2. Vince Staples - Big Fish Theory [ARTium / Blacksmith / Def Jam]
Over the last three years, Vince Staples has either released a mixtape, EP, or full-length album that have turned all ears inside and out of the hip-hop world in his direction. He has in jest referred to the movement going into his sophomore follow-up Big Fish Theory as “Afrofuturism,” referencing a millennium from now as its sonic starting point, but being the humblebragger who leaves any assessment in his listener’s hands, the thought of putting any kind of label on it would be a failed attempt at restraining its orbiting persona. With his stock continuously on the rise, Staples is in the moment here, ruminating from within the id against a corrupt world as his backdrop, putting every word to pen as if it’s his last and his legacy depended on it. He’s at the cutting edge with where hip-hop is headed, working with LA beat scene wunderkind Zack Sekoff on a majority of the LP’s tracks, a few twisted ventures with pop deconstructionist SOPHIE, as well as bass-heavy DJ duos GTA and Christian Rich. If you were to remove the rhymes, you’d still be left with a fashion-forward avant techno album, but alas, Staples puts the boom and static on the same level as his ego, and we get the year’s most adventurous foray from rap music.

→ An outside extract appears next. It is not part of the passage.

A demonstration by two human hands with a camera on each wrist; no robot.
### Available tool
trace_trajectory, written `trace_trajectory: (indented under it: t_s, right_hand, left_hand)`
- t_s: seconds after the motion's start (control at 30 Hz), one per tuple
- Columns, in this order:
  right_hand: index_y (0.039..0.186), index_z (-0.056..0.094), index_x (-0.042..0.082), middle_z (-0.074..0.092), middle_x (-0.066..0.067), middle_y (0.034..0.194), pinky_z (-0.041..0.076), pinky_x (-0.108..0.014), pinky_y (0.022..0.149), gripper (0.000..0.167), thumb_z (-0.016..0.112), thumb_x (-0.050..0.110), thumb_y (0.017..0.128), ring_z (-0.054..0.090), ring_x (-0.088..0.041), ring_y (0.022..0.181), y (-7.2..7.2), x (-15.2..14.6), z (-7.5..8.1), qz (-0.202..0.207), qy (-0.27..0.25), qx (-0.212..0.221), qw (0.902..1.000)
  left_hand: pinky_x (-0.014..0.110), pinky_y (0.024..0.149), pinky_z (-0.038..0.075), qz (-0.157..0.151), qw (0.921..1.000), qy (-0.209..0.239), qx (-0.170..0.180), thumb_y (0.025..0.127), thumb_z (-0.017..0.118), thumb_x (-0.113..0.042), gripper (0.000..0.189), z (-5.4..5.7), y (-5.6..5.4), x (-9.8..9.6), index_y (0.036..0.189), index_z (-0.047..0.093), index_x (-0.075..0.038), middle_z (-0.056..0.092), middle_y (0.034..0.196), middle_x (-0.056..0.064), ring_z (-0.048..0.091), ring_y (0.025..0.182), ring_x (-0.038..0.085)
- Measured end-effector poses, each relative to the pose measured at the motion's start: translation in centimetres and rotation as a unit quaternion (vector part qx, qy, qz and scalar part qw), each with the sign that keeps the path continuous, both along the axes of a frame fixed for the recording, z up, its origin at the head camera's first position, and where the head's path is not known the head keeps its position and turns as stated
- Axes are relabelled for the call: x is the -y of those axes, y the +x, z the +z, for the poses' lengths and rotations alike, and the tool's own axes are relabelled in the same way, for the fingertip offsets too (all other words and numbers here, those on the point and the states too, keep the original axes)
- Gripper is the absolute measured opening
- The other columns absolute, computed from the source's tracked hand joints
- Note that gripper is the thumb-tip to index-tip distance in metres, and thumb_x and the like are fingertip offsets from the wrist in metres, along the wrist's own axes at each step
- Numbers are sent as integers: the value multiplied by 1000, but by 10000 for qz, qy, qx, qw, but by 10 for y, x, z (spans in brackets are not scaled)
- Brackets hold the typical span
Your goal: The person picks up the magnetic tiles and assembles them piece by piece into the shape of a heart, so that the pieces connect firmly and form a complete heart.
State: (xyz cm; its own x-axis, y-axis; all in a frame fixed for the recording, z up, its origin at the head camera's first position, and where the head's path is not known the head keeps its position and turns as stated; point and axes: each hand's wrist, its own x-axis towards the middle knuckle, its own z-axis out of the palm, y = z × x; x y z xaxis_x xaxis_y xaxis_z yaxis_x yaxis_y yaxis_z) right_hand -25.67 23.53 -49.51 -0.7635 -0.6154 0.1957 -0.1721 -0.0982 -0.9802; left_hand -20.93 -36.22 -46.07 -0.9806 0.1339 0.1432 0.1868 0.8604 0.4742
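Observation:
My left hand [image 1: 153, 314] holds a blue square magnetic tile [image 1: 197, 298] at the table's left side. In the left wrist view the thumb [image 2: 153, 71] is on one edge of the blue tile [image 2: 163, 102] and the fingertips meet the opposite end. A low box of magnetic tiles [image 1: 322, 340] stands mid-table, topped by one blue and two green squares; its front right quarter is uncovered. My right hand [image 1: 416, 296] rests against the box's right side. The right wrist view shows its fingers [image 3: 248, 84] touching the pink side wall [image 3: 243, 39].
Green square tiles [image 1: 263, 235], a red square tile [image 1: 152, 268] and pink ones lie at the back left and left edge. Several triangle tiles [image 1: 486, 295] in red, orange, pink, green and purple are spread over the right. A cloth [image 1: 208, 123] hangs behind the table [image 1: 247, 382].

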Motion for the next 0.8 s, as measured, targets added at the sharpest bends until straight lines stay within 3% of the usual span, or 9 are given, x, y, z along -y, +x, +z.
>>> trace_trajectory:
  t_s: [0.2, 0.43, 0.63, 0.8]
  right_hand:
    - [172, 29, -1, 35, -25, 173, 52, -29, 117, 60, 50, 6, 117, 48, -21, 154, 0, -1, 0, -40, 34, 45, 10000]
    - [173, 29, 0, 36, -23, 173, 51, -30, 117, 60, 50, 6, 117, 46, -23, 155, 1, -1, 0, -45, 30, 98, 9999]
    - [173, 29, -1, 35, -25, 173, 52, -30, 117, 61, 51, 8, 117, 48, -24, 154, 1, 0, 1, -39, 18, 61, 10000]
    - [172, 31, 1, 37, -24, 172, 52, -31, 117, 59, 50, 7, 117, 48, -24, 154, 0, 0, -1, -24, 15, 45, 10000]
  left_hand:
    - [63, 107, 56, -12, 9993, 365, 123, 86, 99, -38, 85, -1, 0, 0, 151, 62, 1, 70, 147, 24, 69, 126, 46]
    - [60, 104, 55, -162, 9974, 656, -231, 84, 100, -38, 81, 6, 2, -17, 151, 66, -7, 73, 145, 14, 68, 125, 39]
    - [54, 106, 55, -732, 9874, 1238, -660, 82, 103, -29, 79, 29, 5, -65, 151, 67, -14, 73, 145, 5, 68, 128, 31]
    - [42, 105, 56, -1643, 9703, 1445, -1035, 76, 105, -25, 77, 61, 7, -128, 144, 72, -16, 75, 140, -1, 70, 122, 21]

1. Zola Jesus - Okovi [Sacred Bones Records]
Zola Jesus returned to her haunted home Sacred Bones for her fifth and career-best full-length Okovi, and the road leading her there has been a long and winding one. Her dark art began forming in the corners of noise and industrial gothic pop in the late Aughts, and after attempting a pop crossover with it on 2014′s Taiga, her experiment in grande ambition has done nothing but inform her method in writing an album that puts every facet of being onto the same soundscape. Here, she uses that unbreakable foundation to process a series of heavy life-altering events in a manner that only Nika Danilova can when it comes time to holding our existence up to questioning. On paper, conversations on illness, death, and depression can sound incredibly grave, but even in life’s darkest moments, Danilova’s siren calls amid ornate transcendentalism finds a way to the light, and it’s that journey filled with agony that makes Okovi – the Slavik word for “shackles” – a visionary breakthrough. It’s a reminder than regardless of how overwhelming and even terrifying it can be just to be alive, life would be taken for granted if it weren’t for pain reminding us to live it to the fullest. In 2017, we may have let our nihilistic fears shake us, but we also fought for every ounce of hope as well. No other album embodied that struggle better than Okovi.